What you will do:
The stretch wanted below opens at the line containing "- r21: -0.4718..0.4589" and closes at the line containing "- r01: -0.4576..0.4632". Please return it exactly, with no other lines.
# # #
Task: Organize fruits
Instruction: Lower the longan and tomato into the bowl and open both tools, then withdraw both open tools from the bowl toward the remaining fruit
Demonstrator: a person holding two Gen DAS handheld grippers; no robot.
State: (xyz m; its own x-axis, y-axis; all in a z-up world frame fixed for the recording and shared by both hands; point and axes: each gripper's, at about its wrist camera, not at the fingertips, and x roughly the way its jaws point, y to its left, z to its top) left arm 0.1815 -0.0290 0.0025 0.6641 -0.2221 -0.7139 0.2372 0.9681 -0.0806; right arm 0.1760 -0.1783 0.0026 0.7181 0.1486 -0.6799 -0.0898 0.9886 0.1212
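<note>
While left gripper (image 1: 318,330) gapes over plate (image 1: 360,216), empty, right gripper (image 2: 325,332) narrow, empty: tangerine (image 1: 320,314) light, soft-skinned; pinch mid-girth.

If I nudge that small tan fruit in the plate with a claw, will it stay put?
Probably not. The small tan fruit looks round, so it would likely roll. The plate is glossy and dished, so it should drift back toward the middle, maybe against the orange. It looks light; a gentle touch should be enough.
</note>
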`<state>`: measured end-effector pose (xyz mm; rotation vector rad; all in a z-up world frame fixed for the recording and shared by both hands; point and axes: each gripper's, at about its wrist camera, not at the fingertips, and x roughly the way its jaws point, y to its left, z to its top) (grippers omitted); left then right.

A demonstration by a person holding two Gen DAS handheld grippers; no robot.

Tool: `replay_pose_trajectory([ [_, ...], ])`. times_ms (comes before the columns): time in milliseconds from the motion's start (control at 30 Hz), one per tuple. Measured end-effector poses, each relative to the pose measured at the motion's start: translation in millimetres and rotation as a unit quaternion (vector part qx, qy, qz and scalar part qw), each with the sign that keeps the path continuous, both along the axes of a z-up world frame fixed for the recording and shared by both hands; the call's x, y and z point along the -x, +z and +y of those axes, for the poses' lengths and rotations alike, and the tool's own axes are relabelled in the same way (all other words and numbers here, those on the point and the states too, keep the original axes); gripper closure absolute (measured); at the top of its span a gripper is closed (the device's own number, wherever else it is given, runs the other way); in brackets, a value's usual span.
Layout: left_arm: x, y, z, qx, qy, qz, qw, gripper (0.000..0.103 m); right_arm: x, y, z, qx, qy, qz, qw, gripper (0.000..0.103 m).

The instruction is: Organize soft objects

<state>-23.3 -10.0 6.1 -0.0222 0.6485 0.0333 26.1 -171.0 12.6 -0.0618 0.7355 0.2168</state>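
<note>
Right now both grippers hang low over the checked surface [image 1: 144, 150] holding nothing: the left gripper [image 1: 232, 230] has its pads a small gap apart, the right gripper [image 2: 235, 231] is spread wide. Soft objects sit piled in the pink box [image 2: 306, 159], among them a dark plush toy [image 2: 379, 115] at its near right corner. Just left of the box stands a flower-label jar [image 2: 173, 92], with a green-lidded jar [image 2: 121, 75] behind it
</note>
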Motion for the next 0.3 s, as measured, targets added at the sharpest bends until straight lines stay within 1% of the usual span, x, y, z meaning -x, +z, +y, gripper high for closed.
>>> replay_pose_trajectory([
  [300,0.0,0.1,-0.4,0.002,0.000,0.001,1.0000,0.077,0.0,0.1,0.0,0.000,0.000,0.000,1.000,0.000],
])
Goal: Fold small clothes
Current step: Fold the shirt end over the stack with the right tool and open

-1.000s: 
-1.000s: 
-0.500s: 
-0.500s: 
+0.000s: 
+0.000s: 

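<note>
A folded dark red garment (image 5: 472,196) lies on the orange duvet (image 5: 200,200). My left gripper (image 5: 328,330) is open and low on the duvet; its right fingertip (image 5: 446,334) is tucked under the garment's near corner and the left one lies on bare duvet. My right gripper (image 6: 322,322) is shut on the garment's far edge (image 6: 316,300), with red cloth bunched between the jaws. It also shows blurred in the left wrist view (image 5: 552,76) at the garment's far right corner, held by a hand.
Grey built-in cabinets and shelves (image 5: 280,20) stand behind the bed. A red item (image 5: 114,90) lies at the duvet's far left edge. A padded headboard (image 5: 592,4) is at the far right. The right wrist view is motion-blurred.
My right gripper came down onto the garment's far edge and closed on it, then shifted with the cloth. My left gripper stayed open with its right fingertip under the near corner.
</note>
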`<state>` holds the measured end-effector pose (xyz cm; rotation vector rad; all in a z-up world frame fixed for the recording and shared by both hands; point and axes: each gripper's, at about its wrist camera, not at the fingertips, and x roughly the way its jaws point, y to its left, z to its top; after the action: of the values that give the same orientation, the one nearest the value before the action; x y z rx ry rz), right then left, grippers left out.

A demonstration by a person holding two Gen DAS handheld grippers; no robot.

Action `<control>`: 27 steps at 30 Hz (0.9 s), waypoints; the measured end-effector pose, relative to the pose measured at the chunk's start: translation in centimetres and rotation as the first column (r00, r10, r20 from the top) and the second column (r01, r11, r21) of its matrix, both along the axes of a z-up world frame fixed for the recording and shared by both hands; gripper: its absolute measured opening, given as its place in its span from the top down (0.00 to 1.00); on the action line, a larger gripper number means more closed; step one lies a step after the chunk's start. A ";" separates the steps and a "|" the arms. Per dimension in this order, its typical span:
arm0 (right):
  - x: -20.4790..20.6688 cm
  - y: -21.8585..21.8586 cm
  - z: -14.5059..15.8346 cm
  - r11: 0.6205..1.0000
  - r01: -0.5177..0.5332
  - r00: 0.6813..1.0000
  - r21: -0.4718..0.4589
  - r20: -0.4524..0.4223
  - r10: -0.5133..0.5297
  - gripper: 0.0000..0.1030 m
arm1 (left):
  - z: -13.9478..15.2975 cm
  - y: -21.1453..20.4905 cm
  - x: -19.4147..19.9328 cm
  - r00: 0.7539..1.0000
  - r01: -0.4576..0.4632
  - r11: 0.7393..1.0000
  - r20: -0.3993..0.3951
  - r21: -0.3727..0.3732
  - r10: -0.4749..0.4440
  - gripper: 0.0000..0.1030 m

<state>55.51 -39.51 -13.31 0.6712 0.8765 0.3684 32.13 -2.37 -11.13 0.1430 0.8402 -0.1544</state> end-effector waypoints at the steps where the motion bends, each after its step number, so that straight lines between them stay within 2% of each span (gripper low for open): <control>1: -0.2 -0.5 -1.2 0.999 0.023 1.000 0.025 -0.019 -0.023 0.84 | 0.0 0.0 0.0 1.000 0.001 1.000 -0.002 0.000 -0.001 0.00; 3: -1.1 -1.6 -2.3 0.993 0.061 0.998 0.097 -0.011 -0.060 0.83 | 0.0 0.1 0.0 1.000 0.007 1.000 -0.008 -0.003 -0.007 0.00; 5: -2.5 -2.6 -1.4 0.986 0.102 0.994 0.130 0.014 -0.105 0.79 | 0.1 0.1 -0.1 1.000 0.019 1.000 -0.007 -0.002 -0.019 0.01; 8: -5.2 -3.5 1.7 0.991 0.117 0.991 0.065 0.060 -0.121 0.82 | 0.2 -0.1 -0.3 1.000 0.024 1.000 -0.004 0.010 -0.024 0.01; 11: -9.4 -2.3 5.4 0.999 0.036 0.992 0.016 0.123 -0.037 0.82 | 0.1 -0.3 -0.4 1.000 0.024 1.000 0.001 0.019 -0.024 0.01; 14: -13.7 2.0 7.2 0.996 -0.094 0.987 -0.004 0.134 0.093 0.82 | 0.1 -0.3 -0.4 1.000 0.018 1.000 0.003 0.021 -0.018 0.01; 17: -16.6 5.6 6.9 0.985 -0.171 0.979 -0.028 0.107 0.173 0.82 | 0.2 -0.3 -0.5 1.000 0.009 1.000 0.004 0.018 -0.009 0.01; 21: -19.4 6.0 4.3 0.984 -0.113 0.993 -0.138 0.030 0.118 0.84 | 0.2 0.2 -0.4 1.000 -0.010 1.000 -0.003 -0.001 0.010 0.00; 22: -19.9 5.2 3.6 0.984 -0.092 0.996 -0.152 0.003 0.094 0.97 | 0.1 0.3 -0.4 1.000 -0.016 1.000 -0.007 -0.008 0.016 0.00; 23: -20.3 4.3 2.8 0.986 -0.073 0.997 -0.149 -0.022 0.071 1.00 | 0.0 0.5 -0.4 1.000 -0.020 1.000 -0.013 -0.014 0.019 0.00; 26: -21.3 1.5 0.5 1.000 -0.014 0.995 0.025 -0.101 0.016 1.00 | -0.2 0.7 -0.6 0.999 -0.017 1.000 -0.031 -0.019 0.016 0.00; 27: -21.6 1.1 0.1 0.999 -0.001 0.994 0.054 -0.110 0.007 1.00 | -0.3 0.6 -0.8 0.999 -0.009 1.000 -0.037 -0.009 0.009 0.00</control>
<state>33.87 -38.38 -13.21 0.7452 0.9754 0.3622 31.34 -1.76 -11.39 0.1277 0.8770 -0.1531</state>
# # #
Response to this task:
  - r21: -0.4718..0.4589
  - r20: -0.4524..0.4223
  - r10: -0.5133..0.5297
  - gripper: 0.0000..0.1030 m
arm1 (left):
  - z: -13.9478..15.2975 cm
  - y: -21.1453..20.4905 cm
  - x: -19.4147..19.9328 cm
  - r00: 0.7539..1.0000
  - r01: -0.4576..0.4632

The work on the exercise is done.